= ACTIVITY =
Gather every line from the entries below that includes "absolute".

___ SUPPLIED DATA ___

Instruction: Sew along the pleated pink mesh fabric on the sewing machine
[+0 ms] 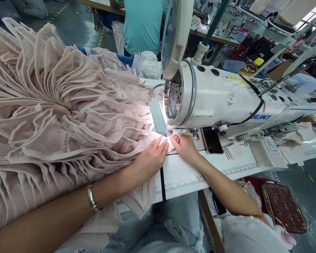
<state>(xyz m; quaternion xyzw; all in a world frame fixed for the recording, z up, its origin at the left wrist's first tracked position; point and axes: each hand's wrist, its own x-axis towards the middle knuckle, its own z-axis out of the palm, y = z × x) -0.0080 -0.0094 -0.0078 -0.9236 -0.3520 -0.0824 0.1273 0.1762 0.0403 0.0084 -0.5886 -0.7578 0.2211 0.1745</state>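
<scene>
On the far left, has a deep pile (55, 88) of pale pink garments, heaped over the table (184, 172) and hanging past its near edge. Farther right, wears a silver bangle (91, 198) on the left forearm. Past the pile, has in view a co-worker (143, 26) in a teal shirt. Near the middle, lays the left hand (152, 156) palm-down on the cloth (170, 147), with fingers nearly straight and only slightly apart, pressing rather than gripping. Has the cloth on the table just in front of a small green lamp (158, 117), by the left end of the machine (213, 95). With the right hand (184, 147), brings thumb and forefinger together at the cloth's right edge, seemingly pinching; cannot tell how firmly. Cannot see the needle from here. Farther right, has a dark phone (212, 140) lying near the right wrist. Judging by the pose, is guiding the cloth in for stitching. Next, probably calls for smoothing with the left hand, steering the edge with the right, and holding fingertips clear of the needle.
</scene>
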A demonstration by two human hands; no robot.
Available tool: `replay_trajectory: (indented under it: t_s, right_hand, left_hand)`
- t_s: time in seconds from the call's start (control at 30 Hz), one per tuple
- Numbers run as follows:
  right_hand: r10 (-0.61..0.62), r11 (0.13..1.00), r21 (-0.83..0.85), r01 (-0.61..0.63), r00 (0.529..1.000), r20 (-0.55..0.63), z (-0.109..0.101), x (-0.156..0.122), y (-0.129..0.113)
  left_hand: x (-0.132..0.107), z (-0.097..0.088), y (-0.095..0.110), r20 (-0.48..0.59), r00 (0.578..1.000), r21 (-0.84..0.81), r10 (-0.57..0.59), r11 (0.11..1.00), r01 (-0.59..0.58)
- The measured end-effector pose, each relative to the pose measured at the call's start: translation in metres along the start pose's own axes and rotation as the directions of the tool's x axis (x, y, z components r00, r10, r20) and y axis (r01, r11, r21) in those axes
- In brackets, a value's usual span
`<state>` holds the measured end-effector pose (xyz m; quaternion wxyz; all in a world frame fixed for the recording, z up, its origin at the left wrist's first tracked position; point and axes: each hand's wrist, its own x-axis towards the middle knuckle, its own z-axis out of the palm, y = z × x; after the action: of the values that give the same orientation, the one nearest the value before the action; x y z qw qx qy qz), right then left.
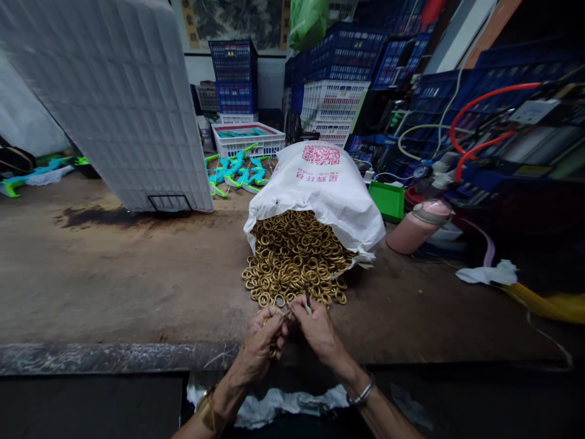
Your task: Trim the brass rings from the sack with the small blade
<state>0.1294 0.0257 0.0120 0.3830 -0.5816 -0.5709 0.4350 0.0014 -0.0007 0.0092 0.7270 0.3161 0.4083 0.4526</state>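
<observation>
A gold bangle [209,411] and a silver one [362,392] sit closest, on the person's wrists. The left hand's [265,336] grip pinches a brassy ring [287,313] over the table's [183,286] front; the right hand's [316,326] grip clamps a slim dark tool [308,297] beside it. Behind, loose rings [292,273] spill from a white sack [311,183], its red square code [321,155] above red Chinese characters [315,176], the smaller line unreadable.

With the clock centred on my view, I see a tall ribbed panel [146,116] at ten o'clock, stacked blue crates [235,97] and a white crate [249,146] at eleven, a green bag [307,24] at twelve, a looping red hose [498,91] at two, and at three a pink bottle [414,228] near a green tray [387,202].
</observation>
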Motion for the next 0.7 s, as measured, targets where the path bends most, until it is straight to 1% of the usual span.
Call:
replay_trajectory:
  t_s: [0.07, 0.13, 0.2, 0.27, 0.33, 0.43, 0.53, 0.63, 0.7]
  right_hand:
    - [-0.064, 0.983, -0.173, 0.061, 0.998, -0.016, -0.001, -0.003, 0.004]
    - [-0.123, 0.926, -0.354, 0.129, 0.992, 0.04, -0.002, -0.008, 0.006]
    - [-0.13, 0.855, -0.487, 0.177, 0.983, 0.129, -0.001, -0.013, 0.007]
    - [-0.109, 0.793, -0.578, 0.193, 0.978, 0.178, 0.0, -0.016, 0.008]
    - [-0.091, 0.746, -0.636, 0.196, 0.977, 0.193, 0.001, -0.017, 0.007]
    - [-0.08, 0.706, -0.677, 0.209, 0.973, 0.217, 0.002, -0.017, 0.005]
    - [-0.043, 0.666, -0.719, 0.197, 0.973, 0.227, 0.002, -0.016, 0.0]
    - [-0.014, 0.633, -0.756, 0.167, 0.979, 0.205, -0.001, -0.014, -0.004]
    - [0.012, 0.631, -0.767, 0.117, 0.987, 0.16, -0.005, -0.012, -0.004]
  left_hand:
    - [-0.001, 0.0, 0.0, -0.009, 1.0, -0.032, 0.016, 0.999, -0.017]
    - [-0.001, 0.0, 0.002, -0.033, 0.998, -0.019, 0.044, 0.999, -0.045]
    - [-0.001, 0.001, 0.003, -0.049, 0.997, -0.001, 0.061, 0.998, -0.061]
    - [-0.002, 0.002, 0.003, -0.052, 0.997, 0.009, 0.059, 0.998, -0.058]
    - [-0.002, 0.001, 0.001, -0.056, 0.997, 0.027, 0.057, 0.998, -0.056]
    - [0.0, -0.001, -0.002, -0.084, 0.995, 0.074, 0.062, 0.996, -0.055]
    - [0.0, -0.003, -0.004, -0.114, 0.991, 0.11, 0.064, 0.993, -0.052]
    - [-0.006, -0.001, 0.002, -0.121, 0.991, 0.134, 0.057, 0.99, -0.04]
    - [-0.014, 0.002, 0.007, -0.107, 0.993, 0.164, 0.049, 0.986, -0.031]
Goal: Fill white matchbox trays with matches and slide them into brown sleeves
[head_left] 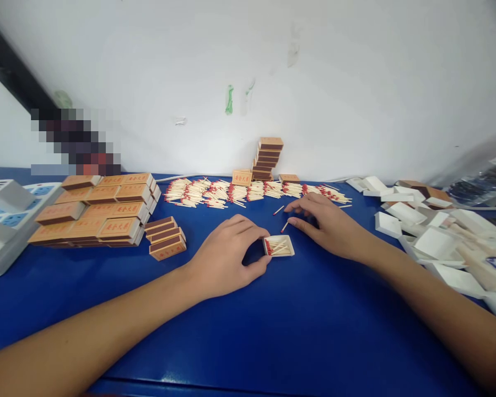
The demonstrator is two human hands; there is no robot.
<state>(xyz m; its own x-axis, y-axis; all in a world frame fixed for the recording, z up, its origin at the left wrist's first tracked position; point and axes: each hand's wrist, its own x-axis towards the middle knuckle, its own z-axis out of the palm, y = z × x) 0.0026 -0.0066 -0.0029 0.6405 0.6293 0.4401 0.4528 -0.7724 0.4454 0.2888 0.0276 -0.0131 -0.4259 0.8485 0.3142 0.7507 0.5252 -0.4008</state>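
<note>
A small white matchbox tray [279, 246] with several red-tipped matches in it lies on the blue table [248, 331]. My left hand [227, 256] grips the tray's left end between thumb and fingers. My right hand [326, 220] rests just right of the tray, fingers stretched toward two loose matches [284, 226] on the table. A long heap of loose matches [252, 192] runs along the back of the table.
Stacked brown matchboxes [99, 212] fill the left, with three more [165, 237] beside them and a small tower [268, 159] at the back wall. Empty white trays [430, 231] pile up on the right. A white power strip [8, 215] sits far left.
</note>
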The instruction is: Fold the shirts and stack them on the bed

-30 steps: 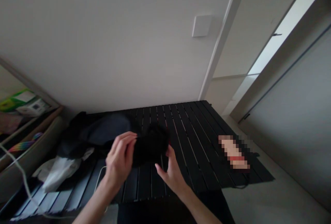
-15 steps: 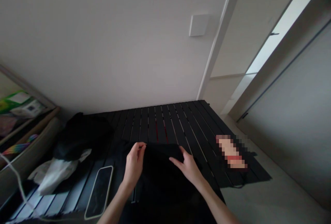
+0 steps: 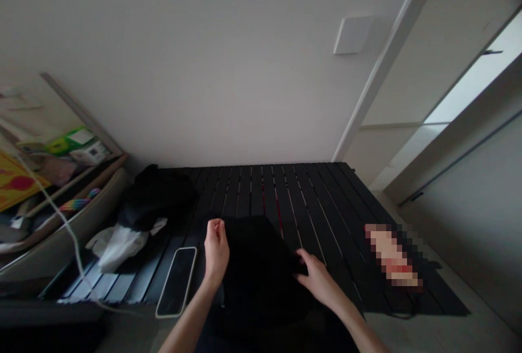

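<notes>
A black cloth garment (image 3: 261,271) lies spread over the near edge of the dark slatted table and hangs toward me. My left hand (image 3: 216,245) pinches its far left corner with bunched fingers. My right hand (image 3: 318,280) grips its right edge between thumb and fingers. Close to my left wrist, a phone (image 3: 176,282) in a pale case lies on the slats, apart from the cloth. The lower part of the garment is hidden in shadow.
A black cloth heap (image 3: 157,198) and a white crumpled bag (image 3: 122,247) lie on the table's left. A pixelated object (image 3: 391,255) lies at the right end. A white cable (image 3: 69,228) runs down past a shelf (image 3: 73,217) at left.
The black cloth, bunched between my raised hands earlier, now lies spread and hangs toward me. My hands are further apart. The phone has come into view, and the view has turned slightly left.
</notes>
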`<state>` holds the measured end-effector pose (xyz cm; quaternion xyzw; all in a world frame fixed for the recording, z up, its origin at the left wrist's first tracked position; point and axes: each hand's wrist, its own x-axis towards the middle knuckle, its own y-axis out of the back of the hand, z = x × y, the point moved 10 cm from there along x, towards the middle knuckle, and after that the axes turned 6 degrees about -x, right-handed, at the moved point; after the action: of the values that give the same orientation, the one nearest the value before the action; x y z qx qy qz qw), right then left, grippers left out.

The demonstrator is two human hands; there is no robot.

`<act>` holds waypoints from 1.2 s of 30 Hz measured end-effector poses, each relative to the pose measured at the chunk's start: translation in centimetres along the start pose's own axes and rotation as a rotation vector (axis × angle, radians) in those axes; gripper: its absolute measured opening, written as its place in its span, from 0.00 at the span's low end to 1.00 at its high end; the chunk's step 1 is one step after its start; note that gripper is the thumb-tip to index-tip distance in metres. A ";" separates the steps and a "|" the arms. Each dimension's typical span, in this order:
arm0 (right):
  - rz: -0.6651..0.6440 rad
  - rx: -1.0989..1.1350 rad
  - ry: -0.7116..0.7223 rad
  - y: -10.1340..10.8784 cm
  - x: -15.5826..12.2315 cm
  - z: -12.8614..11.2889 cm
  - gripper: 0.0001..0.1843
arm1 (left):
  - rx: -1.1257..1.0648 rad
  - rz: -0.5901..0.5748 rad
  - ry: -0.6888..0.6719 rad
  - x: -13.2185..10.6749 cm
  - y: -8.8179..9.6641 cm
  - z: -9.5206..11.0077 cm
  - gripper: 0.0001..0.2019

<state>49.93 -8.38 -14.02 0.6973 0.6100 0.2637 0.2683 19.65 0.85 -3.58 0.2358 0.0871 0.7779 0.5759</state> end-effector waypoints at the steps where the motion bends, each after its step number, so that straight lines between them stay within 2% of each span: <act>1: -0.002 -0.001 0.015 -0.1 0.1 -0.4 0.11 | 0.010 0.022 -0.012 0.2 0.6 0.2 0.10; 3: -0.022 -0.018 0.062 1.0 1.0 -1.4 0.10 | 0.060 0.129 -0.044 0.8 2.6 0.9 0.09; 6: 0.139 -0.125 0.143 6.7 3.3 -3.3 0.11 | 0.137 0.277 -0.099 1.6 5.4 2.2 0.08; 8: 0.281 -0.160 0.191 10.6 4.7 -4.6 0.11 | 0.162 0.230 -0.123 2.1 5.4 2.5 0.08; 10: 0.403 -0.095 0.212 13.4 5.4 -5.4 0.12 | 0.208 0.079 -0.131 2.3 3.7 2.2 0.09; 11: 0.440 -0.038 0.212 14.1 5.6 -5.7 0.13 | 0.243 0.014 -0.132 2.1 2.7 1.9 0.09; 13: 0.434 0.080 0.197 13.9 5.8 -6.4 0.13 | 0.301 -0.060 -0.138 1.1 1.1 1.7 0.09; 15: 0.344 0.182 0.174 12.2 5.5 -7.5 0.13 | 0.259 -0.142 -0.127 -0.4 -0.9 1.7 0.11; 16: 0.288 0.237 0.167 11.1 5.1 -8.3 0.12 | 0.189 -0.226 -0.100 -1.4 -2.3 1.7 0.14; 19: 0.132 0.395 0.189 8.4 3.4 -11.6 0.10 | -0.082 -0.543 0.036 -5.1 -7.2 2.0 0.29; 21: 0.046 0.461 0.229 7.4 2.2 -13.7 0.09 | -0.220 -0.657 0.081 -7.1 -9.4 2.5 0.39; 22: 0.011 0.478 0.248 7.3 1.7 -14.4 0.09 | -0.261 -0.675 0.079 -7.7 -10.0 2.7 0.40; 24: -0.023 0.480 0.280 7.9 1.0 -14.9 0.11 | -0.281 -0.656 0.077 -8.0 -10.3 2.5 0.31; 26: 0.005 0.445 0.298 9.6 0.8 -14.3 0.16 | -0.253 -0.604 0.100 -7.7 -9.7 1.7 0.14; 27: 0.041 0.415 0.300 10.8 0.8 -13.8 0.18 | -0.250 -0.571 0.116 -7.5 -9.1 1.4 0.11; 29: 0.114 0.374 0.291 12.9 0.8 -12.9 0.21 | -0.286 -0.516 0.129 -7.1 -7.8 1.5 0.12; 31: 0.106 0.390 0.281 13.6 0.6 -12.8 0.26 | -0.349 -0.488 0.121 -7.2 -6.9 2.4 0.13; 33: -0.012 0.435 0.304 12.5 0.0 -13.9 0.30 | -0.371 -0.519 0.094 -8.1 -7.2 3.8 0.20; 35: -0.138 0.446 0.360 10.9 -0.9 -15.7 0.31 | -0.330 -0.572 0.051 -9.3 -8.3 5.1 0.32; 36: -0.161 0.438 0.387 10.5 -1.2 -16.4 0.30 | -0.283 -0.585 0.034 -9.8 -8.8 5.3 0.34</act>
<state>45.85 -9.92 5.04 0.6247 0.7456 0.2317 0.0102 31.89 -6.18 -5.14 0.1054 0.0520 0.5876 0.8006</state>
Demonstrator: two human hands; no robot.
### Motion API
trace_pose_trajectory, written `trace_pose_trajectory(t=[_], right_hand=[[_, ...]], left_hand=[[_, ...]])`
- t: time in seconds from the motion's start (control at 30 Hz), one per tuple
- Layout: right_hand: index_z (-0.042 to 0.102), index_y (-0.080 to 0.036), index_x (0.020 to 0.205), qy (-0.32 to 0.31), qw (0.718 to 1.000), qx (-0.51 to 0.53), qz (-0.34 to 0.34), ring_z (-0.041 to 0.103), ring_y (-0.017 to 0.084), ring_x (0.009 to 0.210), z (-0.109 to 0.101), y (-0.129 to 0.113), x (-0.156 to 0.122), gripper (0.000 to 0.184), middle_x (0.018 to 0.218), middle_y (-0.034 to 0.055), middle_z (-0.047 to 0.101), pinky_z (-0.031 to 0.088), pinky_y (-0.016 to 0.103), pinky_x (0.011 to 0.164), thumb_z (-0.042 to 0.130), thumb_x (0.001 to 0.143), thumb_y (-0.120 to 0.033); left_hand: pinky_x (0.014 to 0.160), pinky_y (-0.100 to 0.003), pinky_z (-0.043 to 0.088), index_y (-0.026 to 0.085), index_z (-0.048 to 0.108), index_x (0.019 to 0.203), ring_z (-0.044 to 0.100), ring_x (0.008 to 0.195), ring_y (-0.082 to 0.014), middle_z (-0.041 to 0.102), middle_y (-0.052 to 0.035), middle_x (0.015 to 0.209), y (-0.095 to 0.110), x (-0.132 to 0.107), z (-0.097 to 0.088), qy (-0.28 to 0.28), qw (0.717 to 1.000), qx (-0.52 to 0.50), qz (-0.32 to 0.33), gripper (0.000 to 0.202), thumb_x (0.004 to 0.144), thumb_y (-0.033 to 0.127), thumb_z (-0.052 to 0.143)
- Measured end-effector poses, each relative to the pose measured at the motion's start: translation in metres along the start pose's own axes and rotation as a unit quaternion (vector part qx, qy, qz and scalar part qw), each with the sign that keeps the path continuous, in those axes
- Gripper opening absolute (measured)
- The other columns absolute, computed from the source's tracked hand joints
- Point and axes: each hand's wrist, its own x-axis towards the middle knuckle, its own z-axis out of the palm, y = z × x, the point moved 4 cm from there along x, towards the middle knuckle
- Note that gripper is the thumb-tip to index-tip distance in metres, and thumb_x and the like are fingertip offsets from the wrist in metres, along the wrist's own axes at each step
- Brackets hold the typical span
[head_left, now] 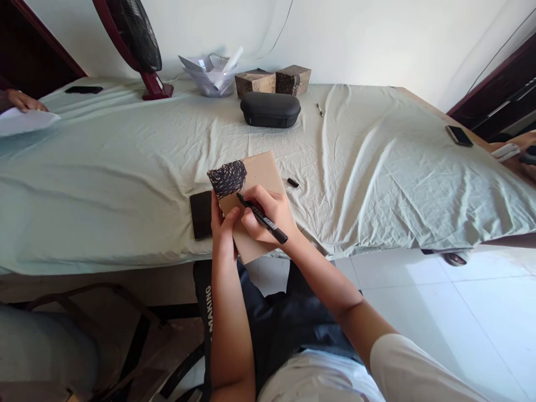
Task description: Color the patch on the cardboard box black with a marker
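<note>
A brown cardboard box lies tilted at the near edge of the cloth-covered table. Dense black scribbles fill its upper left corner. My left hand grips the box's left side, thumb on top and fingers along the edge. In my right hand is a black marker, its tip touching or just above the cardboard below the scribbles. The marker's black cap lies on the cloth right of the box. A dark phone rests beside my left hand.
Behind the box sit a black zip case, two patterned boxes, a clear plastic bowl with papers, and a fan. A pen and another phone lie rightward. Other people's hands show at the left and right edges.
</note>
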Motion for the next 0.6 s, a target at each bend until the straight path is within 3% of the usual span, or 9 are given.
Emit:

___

= RESPONSE FOR THIS EXERCISE =
`<act>` holds waypoints from 1.2 s of 30 Hz measured end-effector poses, each relative to the pose measured at the chunk's start: translation in centimetres along the start pose's own axes and rotation as a rotation vector (axis × angle, radians) in those axes; gripper: its absolute measured opening, written as its place in its span, from 0.00 at the span's low end to 1.00 at its high end; the chunk's step 1 is one step after its start; note that gripper is the thumb-tip to index-tip distance in metres. A ";" separates the steps and a "|" the arms. Each dimension's typical span, in this order:
- Gripper opening absolute (measured)
- The other columns absolute, computed from the source's tracked hand joints

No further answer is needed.